• **THE TASK**: Collect the lines of the entries where "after" shows up.

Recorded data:
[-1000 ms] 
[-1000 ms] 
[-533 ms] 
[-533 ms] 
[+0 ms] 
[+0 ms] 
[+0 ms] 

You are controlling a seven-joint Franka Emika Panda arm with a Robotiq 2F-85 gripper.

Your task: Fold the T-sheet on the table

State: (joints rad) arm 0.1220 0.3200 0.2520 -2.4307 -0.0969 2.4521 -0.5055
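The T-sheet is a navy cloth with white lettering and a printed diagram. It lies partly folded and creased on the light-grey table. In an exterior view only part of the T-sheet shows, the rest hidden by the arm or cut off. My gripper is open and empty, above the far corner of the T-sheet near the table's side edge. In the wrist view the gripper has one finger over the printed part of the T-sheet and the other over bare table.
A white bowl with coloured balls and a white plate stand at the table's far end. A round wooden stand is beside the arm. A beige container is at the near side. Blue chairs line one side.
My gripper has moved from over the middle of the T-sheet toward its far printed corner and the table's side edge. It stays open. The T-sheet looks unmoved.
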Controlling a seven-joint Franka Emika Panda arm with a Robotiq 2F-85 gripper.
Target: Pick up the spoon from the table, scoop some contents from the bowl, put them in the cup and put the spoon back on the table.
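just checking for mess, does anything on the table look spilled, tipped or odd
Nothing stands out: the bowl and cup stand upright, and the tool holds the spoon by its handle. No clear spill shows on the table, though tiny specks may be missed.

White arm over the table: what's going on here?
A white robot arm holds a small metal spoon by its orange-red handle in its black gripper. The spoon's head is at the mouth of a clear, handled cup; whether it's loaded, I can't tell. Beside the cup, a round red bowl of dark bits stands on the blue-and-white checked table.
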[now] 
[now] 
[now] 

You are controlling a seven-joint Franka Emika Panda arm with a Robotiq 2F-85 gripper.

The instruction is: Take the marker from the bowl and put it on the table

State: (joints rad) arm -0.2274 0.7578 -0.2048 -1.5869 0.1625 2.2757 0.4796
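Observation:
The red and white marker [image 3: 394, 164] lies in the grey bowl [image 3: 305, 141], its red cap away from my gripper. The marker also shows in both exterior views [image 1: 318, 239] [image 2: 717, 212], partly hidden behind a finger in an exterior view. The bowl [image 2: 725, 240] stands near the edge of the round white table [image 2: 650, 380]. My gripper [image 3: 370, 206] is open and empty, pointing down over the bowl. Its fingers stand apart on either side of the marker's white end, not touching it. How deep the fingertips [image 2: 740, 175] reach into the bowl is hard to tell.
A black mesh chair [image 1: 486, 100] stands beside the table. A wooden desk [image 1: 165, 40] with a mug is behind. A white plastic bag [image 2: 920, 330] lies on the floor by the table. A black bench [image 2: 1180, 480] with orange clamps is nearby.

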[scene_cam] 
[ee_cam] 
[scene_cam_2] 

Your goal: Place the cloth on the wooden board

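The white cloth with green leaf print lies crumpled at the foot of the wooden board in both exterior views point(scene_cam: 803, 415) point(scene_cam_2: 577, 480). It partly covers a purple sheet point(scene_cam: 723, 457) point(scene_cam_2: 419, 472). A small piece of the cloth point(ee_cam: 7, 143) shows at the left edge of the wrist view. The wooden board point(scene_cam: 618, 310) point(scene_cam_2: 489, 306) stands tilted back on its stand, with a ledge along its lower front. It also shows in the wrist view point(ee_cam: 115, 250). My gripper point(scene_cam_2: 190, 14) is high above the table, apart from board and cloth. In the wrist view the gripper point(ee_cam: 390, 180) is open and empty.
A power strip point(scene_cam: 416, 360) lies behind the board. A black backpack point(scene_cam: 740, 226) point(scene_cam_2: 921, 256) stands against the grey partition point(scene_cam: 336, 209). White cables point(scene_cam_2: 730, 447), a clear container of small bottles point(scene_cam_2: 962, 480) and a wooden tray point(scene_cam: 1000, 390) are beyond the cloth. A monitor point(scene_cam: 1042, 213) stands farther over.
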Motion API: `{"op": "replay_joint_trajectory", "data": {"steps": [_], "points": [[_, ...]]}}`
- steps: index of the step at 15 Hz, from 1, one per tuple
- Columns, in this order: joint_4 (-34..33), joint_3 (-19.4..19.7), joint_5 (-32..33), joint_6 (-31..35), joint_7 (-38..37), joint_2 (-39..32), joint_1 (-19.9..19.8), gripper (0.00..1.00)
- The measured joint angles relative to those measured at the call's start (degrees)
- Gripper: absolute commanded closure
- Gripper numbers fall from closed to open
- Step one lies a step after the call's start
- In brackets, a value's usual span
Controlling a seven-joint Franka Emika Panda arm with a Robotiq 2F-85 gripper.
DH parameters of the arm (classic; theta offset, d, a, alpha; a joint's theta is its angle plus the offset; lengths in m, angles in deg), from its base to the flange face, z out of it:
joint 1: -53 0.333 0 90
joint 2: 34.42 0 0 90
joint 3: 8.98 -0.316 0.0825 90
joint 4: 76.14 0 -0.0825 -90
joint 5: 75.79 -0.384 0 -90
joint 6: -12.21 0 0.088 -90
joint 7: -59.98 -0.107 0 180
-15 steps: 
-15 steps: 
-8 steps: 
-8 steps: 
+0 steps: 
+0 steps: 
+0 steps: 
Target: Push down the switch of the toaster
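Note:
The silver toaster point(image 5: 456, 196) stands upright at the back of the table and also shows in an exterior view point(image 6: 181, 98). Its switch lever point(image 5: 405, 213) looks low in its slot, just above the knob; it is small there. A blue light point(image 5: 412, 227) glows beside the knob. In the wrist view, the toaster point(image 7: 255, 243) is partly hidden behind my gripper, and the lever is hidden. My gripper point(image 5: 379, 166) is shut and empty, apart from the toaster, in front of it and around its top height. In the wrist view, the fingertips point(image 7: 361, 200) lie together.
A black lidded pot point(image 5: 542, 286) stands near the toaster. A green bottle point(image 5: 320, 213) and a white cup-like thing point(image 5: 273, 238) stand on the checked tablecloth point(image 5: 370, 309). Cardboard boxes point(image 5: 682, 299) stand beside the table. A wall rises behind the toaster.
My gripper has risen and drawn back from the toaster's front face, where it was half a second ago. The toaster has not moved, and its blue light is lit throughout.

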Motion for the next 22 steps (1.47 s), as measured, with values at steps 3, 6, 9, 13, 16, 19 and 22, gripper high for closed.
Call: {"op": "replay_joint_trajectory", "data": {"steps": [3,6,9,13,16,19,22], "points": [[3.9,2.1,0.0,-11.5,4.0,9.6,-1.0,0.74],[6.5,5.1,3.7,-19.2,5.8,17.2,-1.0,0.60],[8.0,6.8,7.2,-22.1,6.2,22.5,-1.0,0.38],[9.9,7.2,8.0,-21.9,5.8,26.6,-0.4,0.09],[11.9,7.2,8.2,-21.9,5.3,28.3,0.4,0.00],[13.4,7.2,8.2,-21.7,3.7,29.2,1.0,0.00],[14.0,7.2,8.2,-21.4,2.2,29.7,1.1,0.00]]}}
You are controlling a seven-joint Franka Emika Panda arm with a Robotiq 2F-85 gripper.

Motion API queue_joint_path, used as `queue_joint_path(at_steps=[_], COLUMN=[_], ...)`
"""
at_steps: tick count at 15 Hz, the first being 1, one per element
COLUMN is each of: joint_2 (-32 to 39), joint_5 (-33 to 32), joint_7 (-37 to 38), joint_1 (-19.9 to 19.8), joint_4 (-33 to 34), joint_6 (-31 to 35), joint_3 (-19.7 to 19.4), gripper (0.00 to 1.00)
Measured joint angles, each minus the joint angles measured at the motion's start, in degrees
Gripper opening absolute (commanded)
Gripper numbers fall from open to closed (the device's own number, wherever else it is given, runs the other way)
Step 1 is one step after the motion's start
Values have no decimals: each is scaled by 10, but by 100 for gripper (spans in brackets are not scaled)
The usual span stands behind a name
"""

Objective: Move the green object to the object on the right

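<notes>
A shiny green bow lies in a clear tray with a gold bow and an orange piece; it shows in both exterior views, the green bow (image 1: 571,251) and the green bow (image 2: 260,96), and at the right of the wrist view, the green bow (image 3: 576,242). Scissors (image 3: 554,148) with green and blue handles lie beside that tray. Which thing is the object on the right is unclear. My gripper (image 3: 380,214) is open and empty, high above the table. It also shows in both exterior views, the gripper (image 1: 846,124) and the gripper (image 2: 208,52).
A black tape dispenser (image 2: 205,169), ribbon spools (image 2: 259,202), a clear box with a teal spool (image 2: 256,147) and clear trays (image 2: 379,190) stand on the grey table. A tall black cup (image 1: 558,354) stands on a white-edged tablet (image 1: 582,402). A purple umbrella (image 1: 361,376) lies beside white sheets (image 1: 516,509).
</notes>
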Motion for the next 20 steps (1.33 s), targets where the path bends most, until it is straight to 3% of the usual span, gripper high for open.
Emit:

• **ANSWER AREA**:
- Step one lies a step after the call's start
Step 1 is one step after the motion's start

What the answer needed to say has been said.